- [Source records]
Segment Open
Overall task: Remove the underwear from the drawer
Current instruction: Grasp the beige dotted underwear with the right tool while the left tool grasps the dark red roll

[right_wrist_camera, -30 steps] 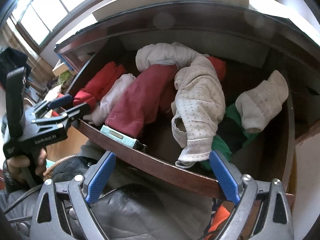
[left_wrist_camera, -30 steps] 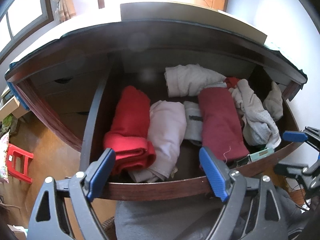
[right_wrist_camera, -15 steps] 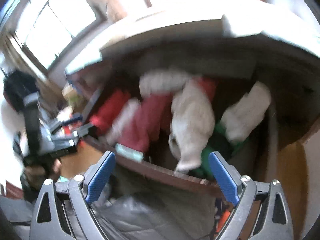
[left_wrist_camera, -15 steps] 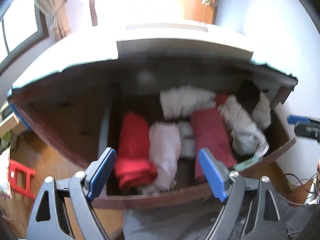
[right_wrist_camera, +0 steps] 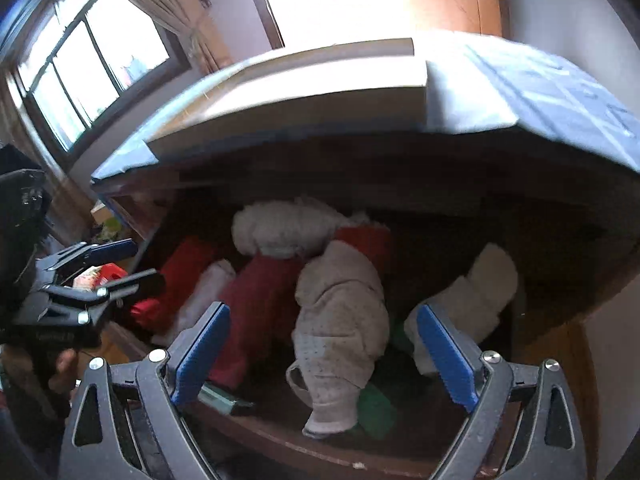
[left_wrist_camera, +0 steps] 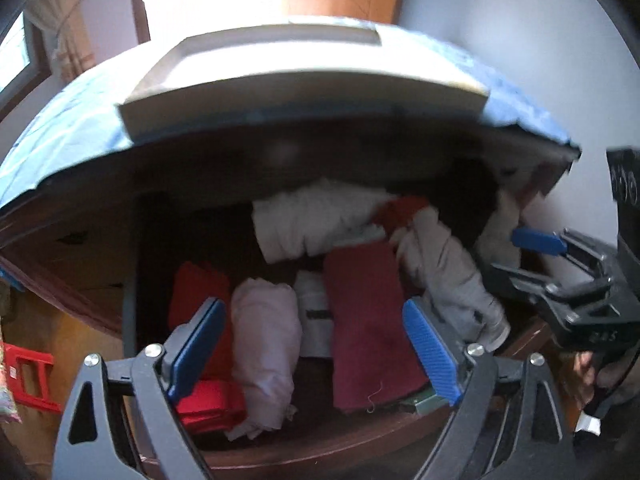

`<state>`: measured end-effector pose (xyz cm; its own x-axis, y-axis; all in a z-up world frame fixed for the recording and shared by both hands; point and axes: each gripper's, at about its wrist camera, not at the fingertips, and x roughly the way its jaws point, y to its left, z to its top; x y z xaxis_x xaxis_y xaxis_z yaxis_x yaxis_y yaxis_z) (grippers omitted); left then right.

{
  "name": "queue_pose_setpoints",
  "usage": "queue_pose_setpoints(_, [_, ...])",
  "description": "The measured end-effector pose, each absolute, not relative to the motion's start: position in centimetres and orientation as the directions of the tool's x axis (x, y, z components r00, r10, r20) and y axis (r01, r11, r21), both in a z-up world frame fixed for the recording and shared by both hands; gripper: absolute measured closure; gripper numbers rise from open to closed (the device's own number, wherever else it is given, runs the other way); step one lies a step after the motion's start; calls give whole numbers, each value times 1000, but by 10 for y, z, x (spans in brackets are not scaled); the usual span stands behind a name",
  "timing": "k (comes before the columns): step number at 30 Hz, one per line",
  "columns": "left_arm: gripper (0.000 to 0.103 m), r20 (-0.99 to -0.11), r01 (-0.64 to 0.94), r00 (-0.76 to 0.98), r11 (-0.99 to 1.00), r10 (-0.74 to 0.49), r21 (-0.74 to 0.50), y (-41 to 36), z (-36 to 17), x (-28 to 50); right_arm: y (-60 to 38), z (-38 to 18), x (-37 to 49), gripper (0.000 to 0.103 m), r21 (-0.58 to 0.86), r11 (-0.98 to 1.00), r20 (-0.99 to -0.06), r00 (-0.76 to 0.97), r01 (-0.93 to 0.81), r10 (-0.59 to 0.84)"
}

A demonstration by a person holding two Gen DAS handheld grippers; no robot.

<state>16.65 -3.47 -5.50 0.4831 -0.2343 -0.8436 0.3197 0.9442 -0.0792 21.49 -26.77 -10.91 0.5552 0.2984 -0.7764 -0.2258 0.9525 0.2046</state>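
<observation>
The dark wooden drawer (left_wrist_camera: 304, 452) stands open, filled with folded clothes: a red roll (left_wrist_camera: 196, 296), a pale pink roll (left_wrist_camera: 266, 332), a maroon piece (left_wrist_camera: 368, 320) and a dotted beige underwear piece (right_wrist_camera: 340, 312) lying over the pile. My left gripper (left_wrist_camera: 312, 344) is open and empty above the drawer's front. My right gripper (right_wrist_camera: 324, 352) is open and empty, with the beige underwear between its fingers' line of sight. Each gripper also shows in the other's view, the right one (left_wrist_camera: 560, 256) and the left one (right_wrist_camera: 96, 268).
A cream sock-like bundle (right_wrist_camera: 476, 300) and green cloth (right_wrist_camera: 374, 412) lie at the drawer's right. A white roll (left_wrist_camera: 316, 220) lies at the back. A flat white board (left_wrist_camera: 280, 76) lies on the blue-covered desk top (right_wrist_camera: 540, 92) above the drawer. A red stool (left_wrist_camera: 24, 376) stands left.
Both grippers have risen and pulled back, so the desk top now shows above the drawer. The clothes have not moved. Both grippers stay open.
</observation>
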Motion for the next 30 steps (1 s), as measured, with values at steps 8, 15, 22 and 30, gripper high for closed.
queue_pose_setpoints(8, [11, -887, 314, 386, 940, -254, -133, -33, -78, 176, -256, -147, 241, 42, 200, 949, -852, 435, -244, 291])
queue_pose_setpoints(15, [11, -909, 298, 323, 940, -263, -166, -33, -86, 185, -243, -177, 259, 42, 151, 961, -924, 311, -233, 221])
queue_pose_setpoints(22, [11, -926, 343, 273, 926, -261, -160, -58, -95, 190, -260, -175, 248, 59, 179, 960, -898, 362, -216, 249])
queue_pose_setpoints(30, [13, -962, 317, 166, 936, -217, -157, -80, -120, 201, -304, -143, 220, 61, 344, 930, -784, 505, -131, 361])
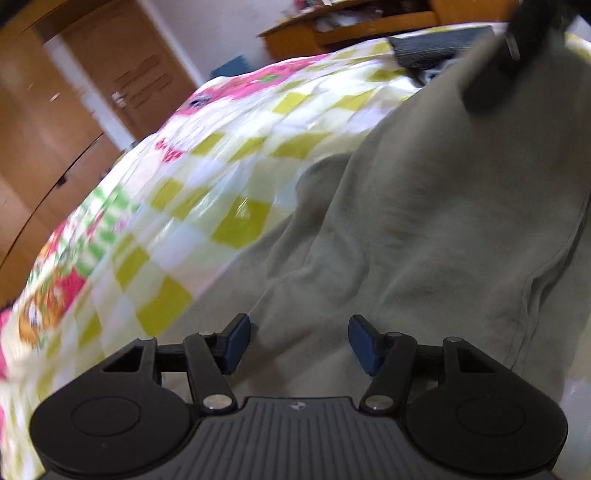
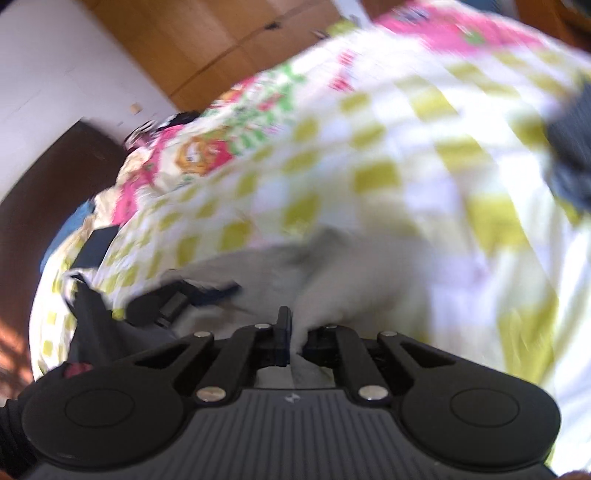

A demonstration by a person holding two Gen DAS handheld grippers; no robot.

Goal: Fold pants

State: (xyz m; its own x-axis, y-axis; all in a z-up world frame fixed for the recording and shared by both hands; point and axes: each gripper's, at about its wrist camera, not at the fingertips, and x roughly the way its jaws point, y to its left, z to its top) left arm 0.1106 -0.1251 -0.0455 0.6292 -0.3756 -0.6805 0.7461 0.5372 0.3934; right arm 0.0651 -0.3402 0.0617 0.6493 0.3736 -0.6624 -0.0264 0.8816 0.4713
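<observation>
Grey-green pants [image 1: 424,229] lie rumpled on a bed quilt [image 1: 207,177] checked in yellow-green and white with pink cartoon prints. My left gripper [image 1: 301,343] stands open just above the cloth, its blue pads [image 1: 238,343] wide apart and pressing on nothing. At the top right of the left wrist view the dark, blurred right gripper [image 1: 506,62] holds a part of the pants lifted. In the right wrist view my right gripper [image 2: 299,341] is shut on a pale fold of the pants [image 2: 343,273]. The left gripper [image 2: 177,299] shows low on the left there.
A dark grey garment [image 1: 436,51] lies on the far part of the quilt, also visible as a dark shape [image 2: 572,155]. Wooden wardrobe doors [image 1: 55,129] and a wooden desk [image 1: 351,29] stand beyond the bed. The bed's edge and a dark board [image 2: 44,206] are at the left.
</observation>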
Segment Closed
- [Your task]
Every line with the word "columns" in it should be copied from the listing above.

- [Answer for the task]
  "timing": "k (comes before the columns): step number at 30 Hz, one per line",
  "columns": "left_arm: gripper (0.000 to 0.103 m), r20 (-0.99 to -0.11), r01 (-0.64 to 0.94), r00 (-0.76 to 0.98), r11 (-0.99 to 1.00), r10 (-0.74 to 0.49), r21 (-0.74 to 0.50), y (-41 to 36), z (-36 to 17), x (-28 to 50); right_arm: y (-60 to 38), z (-38 to 18), x (-37 to 49), gripper (0.000 to 0.103 m), r21 (-0.58 to 0.86), r11 (-0.98 to 1.00), r20 (-0.99 to -0.06), r00 (-0.76 to 0.97), r01 (-0.93 to 0.81), r10 (-0.59 to 0.84)"

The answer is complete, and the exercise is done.